● TASK OBJECTIVE
Lines from the one containing "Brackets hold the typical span" through the last line of the material below: print these exactly, and only these.

● AVAILABLE DATA
——

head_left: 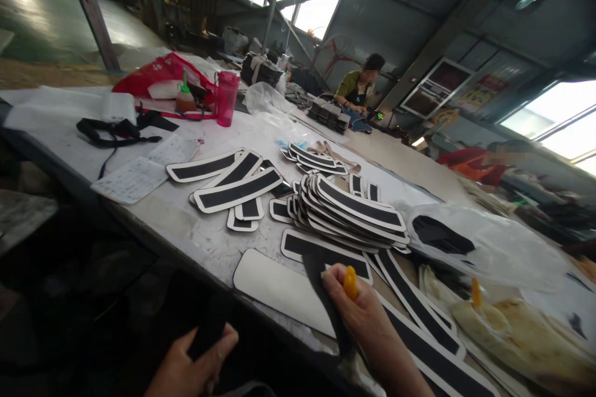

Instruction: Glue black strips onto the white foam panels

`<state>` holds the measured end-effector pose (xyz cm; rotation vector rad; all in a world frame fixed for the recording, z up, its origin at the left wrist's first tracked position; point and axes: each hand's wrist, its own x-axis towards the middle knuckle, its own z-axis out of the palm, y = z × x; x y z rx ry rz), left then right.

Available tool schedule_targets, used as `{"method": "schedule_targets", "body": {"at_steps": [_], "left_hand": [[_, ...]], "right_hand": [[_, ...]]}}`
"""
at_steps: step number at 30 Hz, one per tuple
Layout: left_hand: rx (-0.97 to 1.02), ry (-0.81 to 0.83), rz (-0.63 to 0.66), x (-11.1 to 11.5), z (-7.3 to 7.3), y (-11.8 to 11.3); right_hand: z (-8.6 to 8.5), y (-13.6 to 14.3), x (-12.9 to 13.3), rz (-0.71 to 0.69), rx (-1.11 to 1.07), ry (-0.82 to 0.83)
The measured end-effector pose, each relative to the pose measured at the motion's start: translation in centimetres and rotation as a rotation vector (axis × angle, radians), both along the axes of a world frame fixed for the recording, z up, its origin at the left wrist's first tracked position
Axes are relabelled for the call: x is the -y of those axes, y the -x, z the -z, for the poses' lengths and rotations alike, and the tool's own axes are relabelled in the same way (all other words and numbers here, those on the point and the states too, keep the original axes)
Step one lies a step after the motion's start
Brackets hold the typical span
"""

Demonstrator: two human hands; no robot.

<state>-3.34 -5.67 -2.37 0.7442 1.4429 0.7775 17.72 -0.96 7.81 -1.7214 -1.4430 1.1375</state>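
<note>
At the table's front edge, my right hand (pixel 361 307) is closed on the end of a black strip (pixel 321 288), which hangs down past the hand. An orange-yellow handle (pixel 350 282) sticks up between the same fingers; what it belongs to is hidden. Beside this hand lies a plain, pale, curved panel (pixel 282 288). Behind it is a white panel with a black strip (pixel 298 245) along its middle. Lower down, off the edge, my left hand (pixel 195 363) curls around a dark piece of material (pixel 205 338), hard to make out against the shadow.
Curved black-and-white panels (pixel 358 205) are piled mid-table, with others (pixel 237 189) to the left. Farther left are an open booklet (pixel 133 180), a pink cup (pixel 227 99) and a glue bottle (pixel 185 99). Clear plastic (pixel 503 248) lies right. Another person (pixel 356 90) works at the back.
</note>
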Motion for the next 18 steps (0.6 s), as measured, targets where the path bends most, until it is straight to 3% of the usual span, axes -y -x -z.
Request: {"method": "schedule_targets", "body": {"at_steps": [3, 7, 10, 13, 18], "left_hand": [[-0.079, -0.057, -0.068, -3.8, -0.9, 1.6], [-0.14, -0.041, 0.134, -7.7, -3.2, 2.0], [-0.096, -0.011, 0.252, -9.4, -3.7, 2.1], [-0.048, 0.048, 0.327, -10.6, -3.0, 2.4], [-0.02, 0.103, 0.393, -11.9, -2.5, 2.4]], "right_hand": [[-1.6, 0.6, -2.5, -0.381, 0.375, 0.073], [-0.7, 2.7, -5.6, -0.643, 0.557, 0.101], [1.2, 3.7, -7.2, -0.715, 0.618, 0.082], [3.0, 3.9, -8.1, -0.742, 0.662, 0.092], [4.1, 4.0, -8.4, -0.754, 0.676, 0.099]]}}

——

● ANSWER SECTION
Brackets hold the typical span
"""

Demonstrator: two human hands; no robot.

<state>-3.34 -5.67 -2.37 0.7442 1.4429 0.7775 17.72 -0.96 7.81 -1.7214 -1.4430 1.1375</state>
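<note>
At the table's front edge, my right hand (pixel 361 307) is closed on the end of a black strip (pixel 321 288), which hangs down past the hand. An orange-yellow handle (pixel 350 282) sticks up between the same fingers; what it belongs to is hidden. Beside this hand lies a plain, pale, curved panel (pixel 282 288). Behind it is a white panel with a black strip (pixel 298 245) along its middle. Lower down, off the edge, my left hand (pixel 195 363) curls around a dark piece of material (pixel 205 338), hard to make out against the shadow.
Curved black-and-white panels (pixel 358 205) are piled mid-table, with others (pixel 237 189) to the left. Farther left are an open booklet (pixel 133 180), a pink cup (pixel 227 99) and a glue bottle (pixel 185 99). Clear plastic (pixel 503 248) lies right. Another person (pixel 356 90) works at the back.
</note>
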Motion for the next 18 steps (0.6 s), as measured, targets where the path bends most, until it is straight to 3% of the usual span, axes -y -x -z.
Request: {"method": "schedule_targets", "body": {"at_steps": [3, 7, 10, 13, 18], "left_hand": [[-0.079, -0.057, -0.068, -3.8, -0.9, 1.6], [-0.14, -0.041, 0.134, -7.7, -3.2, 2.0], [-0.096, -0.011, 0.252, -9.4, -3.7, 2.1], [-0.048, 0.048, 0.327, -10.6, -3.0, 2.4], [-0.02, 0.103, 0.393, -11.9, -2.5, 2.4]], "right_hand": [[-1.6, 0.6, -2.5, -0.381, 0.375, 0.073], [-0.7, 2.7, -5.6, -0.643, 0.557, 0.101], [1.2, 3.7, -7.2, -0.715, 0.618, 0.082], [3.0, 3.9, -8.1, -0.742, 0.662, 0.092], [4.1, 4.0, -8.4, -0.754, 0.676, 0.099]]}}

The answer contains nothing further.